▶ Prompt
Here the job is to repeat the listing exactly, but not the pictures in it.
━━━ Provided material
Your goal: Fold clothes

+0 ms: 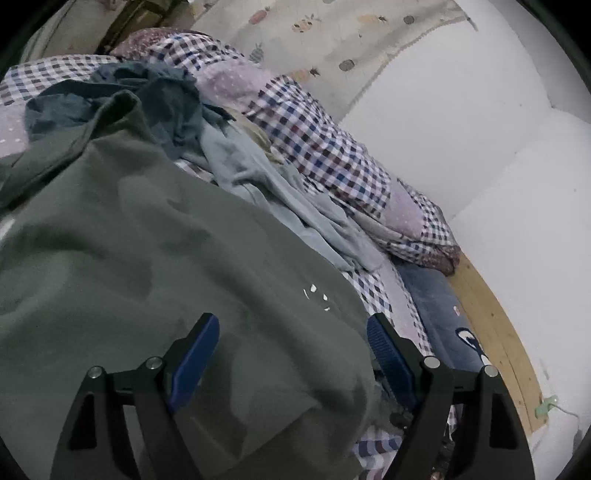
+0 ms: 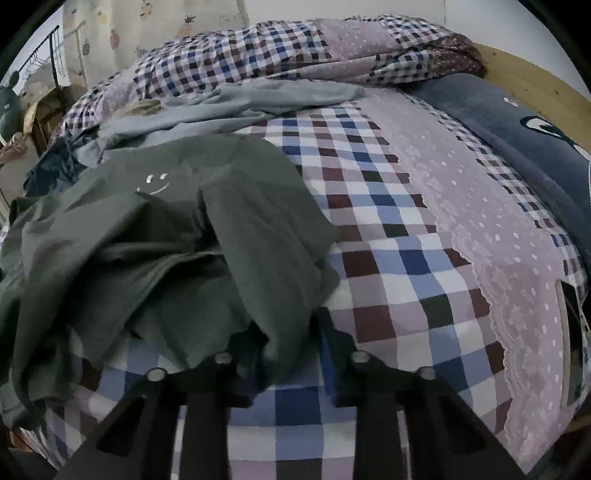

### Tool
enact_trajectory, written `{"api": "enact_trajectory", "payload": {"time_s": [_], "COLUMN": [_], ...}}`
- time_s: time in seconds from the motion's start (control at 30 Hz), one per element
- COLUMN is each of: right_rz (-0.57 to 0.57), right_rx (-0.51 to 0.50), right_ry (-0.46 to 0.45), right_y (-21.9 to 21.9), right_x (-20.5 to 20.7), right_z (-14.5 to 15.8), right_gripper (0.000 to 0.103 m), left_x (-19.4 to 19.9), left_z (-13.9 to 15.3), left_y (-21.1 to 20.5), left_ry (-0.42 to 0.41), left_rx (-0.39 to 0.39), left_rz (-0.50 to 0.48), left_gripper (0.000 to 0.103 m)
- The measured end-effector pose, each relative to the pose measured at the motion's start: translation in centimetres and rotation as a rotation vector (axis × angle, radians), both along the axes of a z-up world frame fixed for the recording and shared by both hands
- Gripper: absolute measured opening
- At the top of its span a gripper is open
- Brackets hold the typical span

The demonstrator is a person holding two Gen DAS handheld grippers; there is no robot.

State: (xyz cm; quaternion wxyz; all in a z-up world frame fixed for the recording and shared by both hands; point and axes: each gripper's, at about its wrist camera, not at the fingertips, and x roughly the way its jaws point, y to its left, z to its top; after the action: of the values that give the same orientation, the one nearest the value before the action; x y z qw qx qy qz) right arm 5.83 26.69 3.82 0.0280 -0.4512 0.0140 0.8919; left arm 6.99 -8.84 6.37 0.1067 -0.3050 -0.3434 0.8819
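Observation:
A dark green shirt (image 1: pixel 147 266) with a small white smiley print (image 2: pixel 153 184) lies crumpled on the checked bed cover (image 2: pixel 388 258). My left gripper (image 1: pixel 291 332) is open, its blue pads either side of the shirt's right edge, just above the cloth. My right gripper (image 2: pixel 286 332) is at the shirt's near hem; a fold of green cloth hangs between its fingers, and the fingertips are partly hidden by it. A light blue garment (image 1: pixel 280 199) and a dark blue one (image 1: pixel 155 99) lie crumpled beyond the green shirt.
A rolled checked and lilac quilt (image 1: pixel 332 155) runs along the far side by the white wall (image 1: pixel 480 147). A navy pillow (image 2: pixel 517 122) lies at the wooden bed frame (image 1: pixel 495 332). A curtain with fruit prints (image 1: pixel 332 33) hangs behind.

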Motion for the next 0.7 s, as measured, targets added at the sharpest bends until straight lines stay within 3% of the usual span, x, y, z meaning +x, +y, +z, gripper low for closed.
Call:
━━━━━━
▶ Task answer
Your goal: Fold clothes

+0 ms: 
+0 ms: 

### Tool
enact_trajectory, written `{"api": "enact_trajectory", "payload": {"time_s": [_], "COLUMN": [_], ...}}`
- time_s: time in seconds from the motion's start (control at 30 Hz), one per element
- COLUMN is each of: right_rz (-0.57 to 0.57), right_rx (-0.51 to 0.50), right_ry (-0.46 to 0.45), right_y (-21.9 to 21.9), right_x (-20.5 to 20.7), right_z (-14.5 to 15.8), right_gripper (0.000 to 0.103 m), left_x (-19.4 to 19.9), left_z (-13.9 to 15.3), left_y (-21.1 to 20.5), left_ry (-0.42 to 0.41), left_rx (-0.39 to 0.39), left_rz (-0.50 to 0.48), left_gripper (0.000 to 0.103 m)
- The measured end-effector pose, each relative to the pose measured at the motion's start: translation in centimetres and rotation as a rotation vector (axis × angle, radians), both along the axes of a z-up world frame fixed for the recording and shared by both hands
- Gripper: absolute measured opening
- At the top of its span a gripper is open
- Brackets hold the typical span

The demonstrator is a person holding two Gen DAS handheld grippers; there is no robot.

State: (xyz cm; quaternion wxyz; all in a z-up world frame fixed for the recording and shared by both hands; point and axes: each gripper's, at about its wrist camera, not at the fingertips, and x roughly the way its jaws point, y to its left, z to its top; after the action: of the values that give the same orientation, the one nearest the value before the action; x y z qw qx qy qz) right arm 5.83 26.69 3.82 0.0280 -0.4512 0.0140 0.8919; left arm 6.99 -8.84 6.37 0.1067 -0.3050 -0.3434 0.8819
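Observation:
A dark green shirt (image 1: pixel 147 266) with a small white smiley print (image 2: pixel 153 184) lies crumpled on the checked bed cover (image 2: pixel 388 258). My left gripper (image 1: pixel 291 332) is open, its blue pads either side of the shirt's right edge, just above the cloth. My right gripper (image 2: pixel 286 332) is at the shirt's near hem; a fold of green cloth hangs between its fingers, and the fingertips are partly hidden by it. A light blue garment (image 1: pixel 280 199) and a dark blue one (image 1: pixel 155 99) lie crumpled beyond the green shirt.
A rolled checked and lilac quilt (image 1: pixel 332 155) runs along the far side by the white wall (image 1: pixel 480 147). A navy pillow (image 2: pixel 517 122) lies at the wooden bed frame (image 1: pixel 495 332). A curtain with fruit prints (image 1: pixel 332 33) hangs behind.
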
Motion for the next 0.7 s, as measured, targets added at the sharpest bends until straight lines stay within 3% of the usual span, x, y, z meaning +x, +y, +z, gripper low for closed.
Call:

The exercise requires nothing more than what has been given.